Qualcuno, sui social, ha detto la famiglia finlandese avrebbe trovato una scuola diversa se si fosse fermata in Lombardia: lei è d’accordo?
«Credo sia innegabile che alcune differenze ci sono, soprattutto nell’offerta degli asili nido. Che sono un tema centrale per lo sviluppo della personalità fin dalla prima infanzia e sotto il profilo dei servizi offerti alle nuove famiglie. Quando sono stato eletto sindaco nel 2018, dei sette asili comunali non ce ne era uno agibile o fruibile. È stata dura per le famiglie e certamente per l’amministrazione comunale. Oggi, grazie a fondi regionali e comunali, gli asili comunali sono un fiore all’occhiello della nostra città e sono rimasti attivi senza interruzione per tutti i mesi del 2022. Grazie al Pnrr avremo entro il 2026, 4 nuovi asili nido e 4 nuove scuole per l’infanzia con un incremento di 400 posti in asilo e di quasi 500 nella materna. Due poli per l’infanzia collocati in zone della città prive di questi servizi, sono già a gara grazie a progetti esecutivi e saranno all’avanguardia sotto il profilo della efficienza sismica ed energetica».

Lei è stato vicesindaco con delega alla Cultura e ora sindaco. Dove bisogna investire per la crescita culturale della città?
«Sulla fiducia, sulla consapevolezza e sul senso di appartenenza. I cittadini percepiscono spesso una distanza incolmabile dalle istituzioni. Serve investire su tutto ciò che rappresenta “cura”, su ciò che rende le istituzioni credibili e i cittadini protagonisti, consento loro di partecipare e percepire la cosa pubblica come propria. Serve quindi da un lato una grande azione di riqualificazione urbana, dalle periferie al centro ma dall’altro investire in servizi e qualità dell’abitare. Serve che lo Stato si rafforzi nei settori in cui deve essere più evidente la sua presenza – scuola, sanità, sicurezza – ma che allo stesso tempo faciliti e semplifichi la partecipazione dei privati qualificati. Per fare un esempio, se in Sicilia si avviasse un sistema di gestione del patrimonio culturale che, individuati obiettivi e rigidi sistemi di controllo, favorisse alcune forme di gestione privata quintuplicheremmo i fatturati in pochi anni».

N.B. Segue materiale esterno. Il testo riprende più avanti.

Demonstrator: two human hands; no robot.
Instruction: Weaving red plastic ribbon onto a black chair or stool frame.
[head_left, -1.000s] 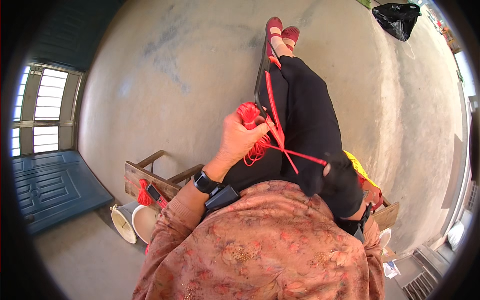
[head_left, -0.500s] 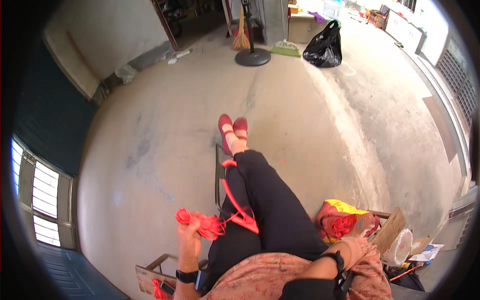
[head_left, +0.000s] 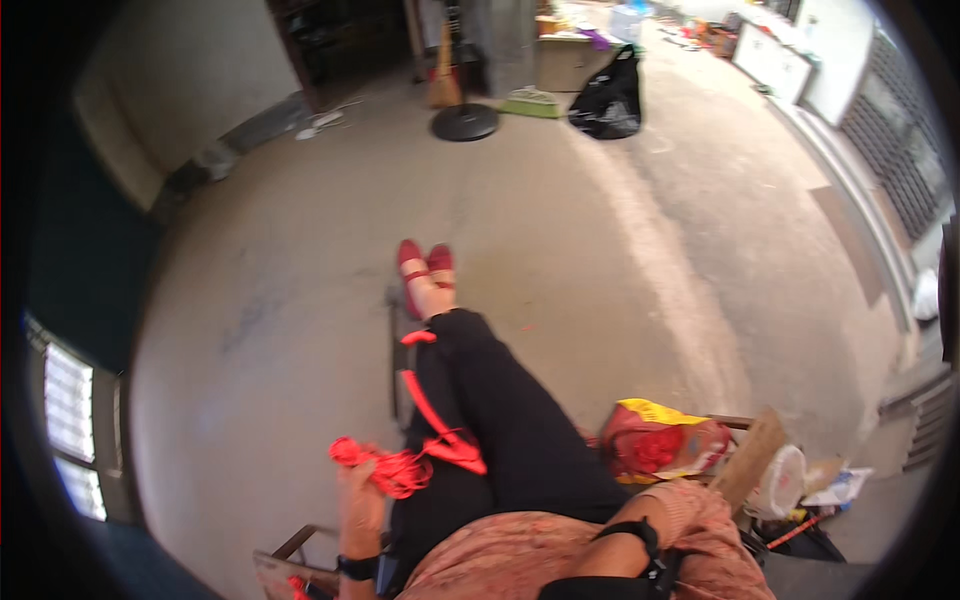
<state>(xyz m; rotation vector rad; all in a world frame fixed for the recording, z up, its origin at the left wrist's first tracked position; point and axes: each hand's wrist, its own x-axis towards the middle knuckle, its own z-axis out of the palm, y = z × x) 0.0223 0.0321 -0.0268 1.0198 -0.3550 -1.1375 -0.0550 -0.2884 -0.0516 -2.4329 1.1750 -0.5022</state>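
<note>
My left hand (head_left: 362, 505) is closed around a loose bundle of red cord (head_left: 400, 474), held just left of my thigh. Strands run from the bundle to a bent red strip (head_left: 458, 452) lying on my dark trousers. A curved red length (head_left: 424, 402) extends from there toward my knee, and a short hooked red piece (head_left: 418, 338) shows near the knee; how they join is unclear. My right forearm, with a black band, crosses at the lower right, but its hand is out of sight.
A red and yellow bag (head_left: 662, 440) holding more red cord sits at my right, beside a wooden board (head_left: 752, 462) and a white tub (head_left: 782, 482). Ahead stand a black stand base (head_left: 464, 122), a green broom head (head_left: 530, 102) and a black plastic bag (head_left: 608, 100).
The whole view has shifted, so most things sit farther left. My left hand still grips the cord bundle, slightly lower in the picture.
</note>
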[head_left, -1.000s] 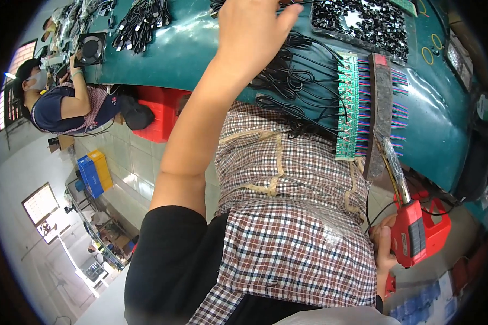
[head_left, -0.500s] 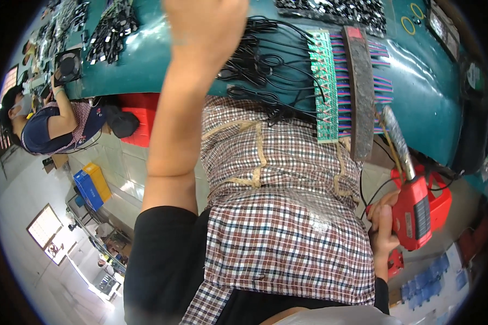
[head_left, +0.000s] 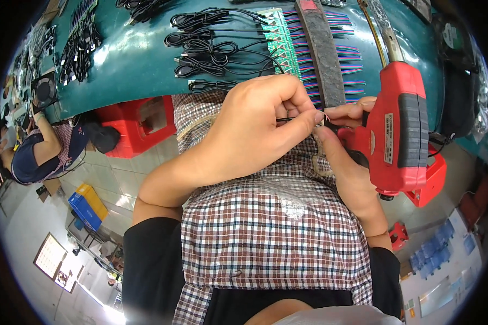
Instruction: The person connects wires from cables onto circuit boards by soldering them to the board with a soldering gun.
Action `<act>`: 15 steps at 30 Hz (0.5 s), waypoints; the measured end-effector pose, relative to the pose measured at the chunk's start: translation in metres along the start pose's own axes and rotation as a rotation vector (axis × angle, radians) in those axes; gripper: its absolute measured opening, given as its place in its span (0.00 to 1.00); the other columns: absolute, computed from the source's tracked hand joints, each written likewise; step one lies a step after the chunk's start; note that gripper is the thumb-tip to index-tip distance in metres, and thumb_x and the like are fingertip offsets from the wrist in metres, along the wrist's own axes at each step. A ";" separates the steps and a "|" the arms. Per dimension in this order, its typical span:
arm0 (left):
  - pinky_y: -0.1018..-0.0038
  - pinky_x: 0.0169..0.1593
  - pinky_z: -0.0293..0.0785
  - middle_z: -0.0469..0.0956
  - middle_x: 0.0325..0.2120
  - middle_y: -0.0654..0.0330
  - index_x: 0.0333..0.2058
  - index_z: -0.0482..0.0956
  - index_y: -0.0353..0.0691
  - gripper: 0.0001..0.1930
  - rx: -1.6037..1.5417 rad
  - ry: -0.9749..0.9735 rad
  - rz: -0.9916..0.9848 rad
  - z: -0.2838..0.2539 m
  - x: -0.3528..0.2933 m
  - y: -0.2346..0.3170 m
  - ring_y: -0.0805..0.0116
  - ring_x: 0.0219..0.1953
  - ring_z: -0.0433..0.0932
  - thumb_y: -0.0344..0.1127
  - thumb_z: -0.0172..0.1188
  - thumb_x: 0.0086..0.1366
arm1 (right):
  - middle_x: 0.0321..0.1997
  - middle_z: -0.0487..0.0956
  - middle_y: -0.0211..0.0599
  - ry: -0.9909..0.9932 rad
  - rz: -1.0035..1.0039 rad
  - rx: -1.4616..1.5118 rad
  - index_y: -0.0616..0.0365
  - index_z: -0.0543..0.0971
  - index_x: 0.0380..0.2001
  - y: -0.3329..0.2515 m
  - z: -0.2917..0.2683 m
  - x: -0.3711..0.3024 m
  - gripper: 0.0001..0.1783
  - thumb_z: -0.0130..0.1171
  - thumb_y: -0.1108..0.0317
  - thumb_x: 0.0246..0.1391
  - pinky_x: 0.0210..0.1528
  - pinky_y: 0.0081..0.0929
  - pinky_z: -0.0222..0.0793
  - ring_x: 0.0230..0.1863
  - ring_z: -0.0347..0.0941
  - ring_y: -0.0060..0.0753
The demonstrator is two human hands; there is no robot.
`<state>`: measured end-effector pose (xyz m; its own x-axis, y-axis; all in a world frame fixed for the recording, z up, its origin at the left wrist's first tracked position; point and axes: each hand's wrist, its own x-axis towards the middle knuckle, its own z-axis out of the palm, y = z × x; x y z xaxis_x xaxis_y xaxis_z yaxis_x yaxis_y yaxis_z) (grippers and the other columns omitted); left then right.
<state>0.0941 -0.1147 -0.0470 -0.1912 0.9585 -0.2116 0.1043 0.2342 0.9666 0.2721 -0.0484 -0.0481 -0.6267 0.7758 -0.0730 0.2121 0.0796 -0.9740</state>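
Observation:
My left hand (head_left: 255, 124) is closed in a pinch on a thin black cable (head_left: 287, 119) in front of the bench edge. Its fingertips meet those of my right hand (head_left: 350, 170) at the cable's end, where the fine wire tips are too small to make out. My right hand also keeps hold of a red and black soldering gun (head_left: 387, 127), its metal barrel pointing away over the bench. Just beyond the hands lies a row of green circuit boards (head_left: 281, 40). Coloured wires (head_left: 348, 49) run from them under a dark bar (head_left: 322, 57).
Coiled black cables (head_left: 206, 49) lie left of the boards on the green bench top (head_left: 127, 59). Farther left is another cable bundle (head_left: 80, 54). A red stool (head_left: 127, 143) stands beneath the bench edge. At the left a co-worker (head_left: 35, 146) sits beside a small black fan (head_left: 44, 89).
My left hand has come down from over the bench and now pinches a black cable. My right hand has risen with the soldering gun to meet it. The view has shifted.

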 end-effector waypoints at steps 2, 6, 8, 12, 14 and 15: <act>0.85 0.24 0.57 0.72 0.21 0.74 0.30 0.78 0.35 0.06 0.012 -0.012 -0.003 0.000 0.001 -0.002 0.89 0.22 0.61 0.26 0.66 0.65 | 0.46 0.78 0.35 0.013 0.025 0.074 0.61 0.69 0.53 0.003 0.001 0.000 0.24 0.67 0.80 0.56 0.51 0.28 0.75 0.47 0.77 0.27; 0.84 0.24 0.57 0.74 0.22 0.71 0.31 0.79 0.34 0.05 0.065 -0.050 -0.014 0.000 -0.001 -0.001 0.88 0.21 0.62 0.26 0.67 0.64 | 0.46 0.72 0.37 0.057 -0.028 0.108 0.60 0.64 0.55 0.006 0.002 -0.001 0.28 0.59 0.91 0.54 0.51 0.27 0.77 0.46 0.79 0.31; 0.84 0.24 0.56 0.74 0.23 0.71 0.32 0.79 0.34 0.05 0.101 -0.003 0.052 0.004 -0.002 -0.002 0.88 0.21 0.62 0.26 0.68 0.63 | 0.46 0.72 0.37 0.071 -0.032 0.110 0.60 0.64 0.55 0.006 0.002 -0.002 0.28 0.59 0.91 0.54 0.51 0.27 0.77 0.46 0.79 0.31; 0.84 0.24 0.57 0.75 0.25 0.68 0.34 0.80 0.35 0.06 0.246 0.005 0.216 0.001 0.000 -0.001 0.87 0.22 0.63 0.26 0.70 0.60 | 0.47 0.70 0.37 0.065 0.040 0.190 0.60 0.65 0.55 0.000 -0.001 -0.004 0.29 0.57 0.93 0.53 0.49 0.27 0.77 0.45 0.79 0.31; 0.84 0.24 0.58 0.75 0.25 0.69 0.34 0.80 0.34 0.06 0.183 -0.017 0.186 -0.001 -0.002 -0.003 0.87 0.22 0.64 0.26 0.69 0.61 | 0.47 0.70 0.37 0.070 0.108 0.241 0.60 0.65 0.55 -0.001 0.000 -0.003 0.30 0.57 0.94 0.52 0.49 0.27 0.76 0.45 0.79 0.32; 0.84 0.25 0.59 0.75 0.25 0.69 0.34 0.80 0.34 0.05 0.120 -0.041 0.162 -0.001 -0.002 -0.004 0.87 0.23 0.65 0.25 0.68 0.63 | 0.45 0.73 0.37 0.098 0.109 0.320 0.61 0.65 0.54 0.000 0.000 -0.001 0.27 0.57 0.92 0.54 0.49 0.26 0.77 0.45 0.79 0.30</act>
<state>0.0930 -0.1177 -0.0502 -0.1225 0.9905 -0.0630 0.2468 0.0919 0.9647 0.2728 -0.0496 -0.0476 -0.5349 0.8267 -0.1747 0.0183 -0.1953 -0.9806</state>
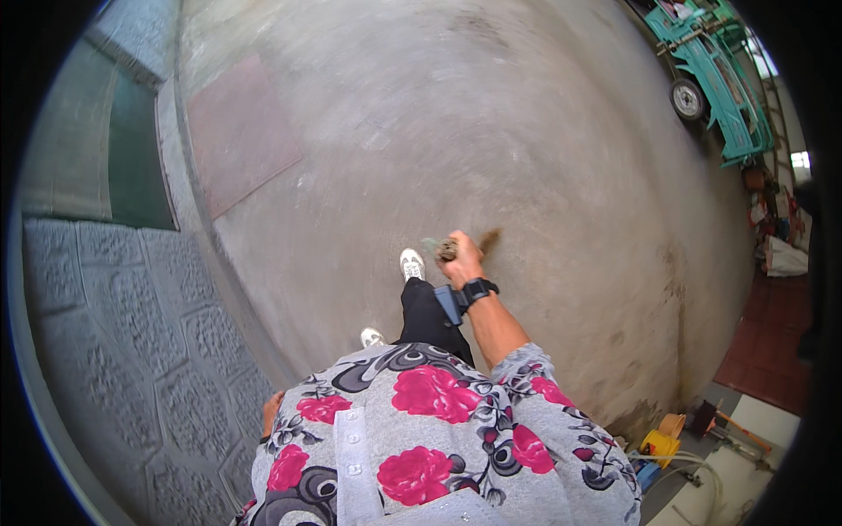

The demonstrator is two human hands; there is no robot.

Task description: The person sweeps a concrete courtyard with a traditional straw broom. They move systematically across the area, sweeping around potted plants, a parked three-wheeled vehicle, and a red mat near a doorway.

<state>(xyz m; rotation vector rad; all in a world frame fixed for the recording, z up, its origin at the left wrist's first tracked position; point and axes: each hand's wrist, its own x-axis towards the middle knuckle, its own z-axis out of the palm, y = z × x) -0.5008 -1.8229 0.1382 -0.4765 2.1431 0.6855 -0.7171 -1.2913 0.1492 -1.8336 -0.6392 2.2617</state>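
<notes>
Your grey floral shirt lies nearest the camera, above and behind your white front shoe. Far left of that shoe, the grey stone-block wall and, a little farther ahead, the grey-green door panel set your hard edge; best leave elbow room there. A reddish floor patch lies ahead and left of the shoe. Your left hand shows behind and left of it, beside the shirt; you cannot tell from here how its fingers stand. The rear shoe sits behind and left. Just right of the front shoe, your right hand has its fingers clamped round a brown brush-like bundle. Blur hides whether the tan tuft beyond belongs to it. A firm grip, loose wrist and low, even strokes should serve you best, clear of your toes. The broadest concrete floor stretches right and ahead of the shoe, bounded far right by the teal vehicle body, and behind right by the pale hose.
</notes>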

Lei tra i responsabili di Azione, qual è la vostra visione della scuola?
«Azione è stato il primo partito più di tre anni fa a denunciare il depauperamento di risorse e di attenzioni della politica sulla scuola, considerato da Carlo Calenda, assieme alla sanità, il fondamento per far rinascere il nostro Paese. D’altra parte le statistiche europee ci consegnano un quadro desolante da un punto di vista dei nostri investimenti in questi settori e gli anni della pandemia hanno reso tale divario ancora più evidente. Sposo appieno la visione del mio partito che mira all’estensione del tempo prolungato, soprattutto nei contesti più fragili, come opportunità per gli studenti di acquisire ulteriori abilità e competenze non solo nel campo didattico. E sono convinto che occorra riformare il sistema di reclutamento dei docenti italiani che, oltre a salari notevolmente ridotti rispetto ai colleghi tedeschi, spagnoli e francesi, sono vittime del precariato storico».

Che si sente di dire alla famiglia Mattsson, scappata dalla sua città?
«Che l’impatto culturale ed emotivo di un trasferimento all’estero è sempre notevole. Auguro a questa famiglia di essere felice e di trovare un posto in cui sentirsi a casa».